Grande, mince, frêle et brune, elle possédait une force nerveuse incroyable, une organisation supérieure, une imagination d'une ardeur peu commune, que dérobaient à l'appréciation du vulgaire son apparence maladive et ses instincts de timidité sauvage.
L'expression générale de sa physionomie était un mélange de sensibilité exquise et de résolution exaltée. Sa joue pâle s'encadrait de grosses grappes de cheveux, fins, longs, abondants, qui couronnaient d'un diadème d'un noir bleuâtre un front coupé comme celui de la Junon antique. Ce front pensait. C'était le front d'une femme, si la taille de Denise était celle d'une fillette et son sourire celui d'un enfant. La nuance de ses yeux, tour à tour pleins d'ombre et de soleil, eût embarrassé un peintre.

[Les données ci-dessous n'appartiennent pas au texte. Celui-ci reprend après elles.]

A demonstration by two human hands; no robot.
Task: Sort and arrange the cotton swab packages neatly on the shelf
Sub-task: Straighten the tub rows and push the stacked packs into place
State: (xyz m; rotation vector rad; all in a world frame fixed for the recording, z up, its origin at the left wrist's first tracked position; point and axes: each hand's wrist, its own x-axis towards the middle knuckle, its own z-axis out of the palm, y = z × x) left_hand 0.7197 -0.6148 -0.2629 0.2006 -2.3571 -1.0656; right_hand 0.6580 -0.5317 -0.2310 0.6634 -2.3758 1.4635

Le même heurt de contrastes se retrouvait dans les habitudes et dans le caractère de la sœur de Philippe Hattier. Son père lui laissait une liberté complète, dont elle usait tout naturellement, sans savoir qu'il pût en être autrement. Quand elle ne passait pas des journées entières penchée sur son tambour de dentelière,—la faiblesse de sa complexion lui avait fait choisir cette profession où les doigts seuls travaillent,—on la voyait bondir, joyeuse et vive comme un faon, à travers les taillis du bois, ou errer, rêveuse et mélancolique, par les sentiers de la prairie.
Séduite par sa gentillesse et cédant à ce besoin impérieux qu'éprouvent les mères séparées de leurs enfants de s'occuper des enfants des autres,—vous vous rappelez que Gaston était élevé à Paris,—madame des Armoises, pendant ses séjours successifs au château, s'était amusée à donner elle-même à Denise un peu de l'éducation qu'on réservait alors pour les filles de qualité. La fillette n'était donc plus une paysanne.
Mais ce n'était pas, grâce au ciel, une paysanne demoiselle,—une paysanne pervertie, encore moins.
Jamais elle n'avait fait la révérence aux gentillâtres du pays pour se faire prendre le menton et se faire appeler mignonne, ainsi que cela se pratique, depuis l'antiquité la plus reculée, sur les planches de nos théâtres. Jamais elle n'avait dansé sur la fougère ni sous la coudrette. Jamais elle n'avait encouragé Tircis, ni sollicité Mondor.
Nous jugerions presque qu'elle ignorait qu'elle était belle.
Pourtant, sa mise avait une rustique coquetterie qui la sacrait reine de la mode à quatre lieues à la ronde,—et, quand elle mettait sa coiffe de dentelle, à longues barbes flottantes, pour aller à la grand'messe de Vittel, tous les garçons de la paroisse n'avaient pas assez d'yeux pour l'admirer.
Un matin, son père lui amena un étranger d'élégante tournure.
—Fillette, prononça solennellement Michel Hattier, voici notre jeune maître, le fils de nos bienfaiteurs, M. le chevalier des Armoises. Il faut le respecter et l'aimer comme je le respecte et comme je l'aime.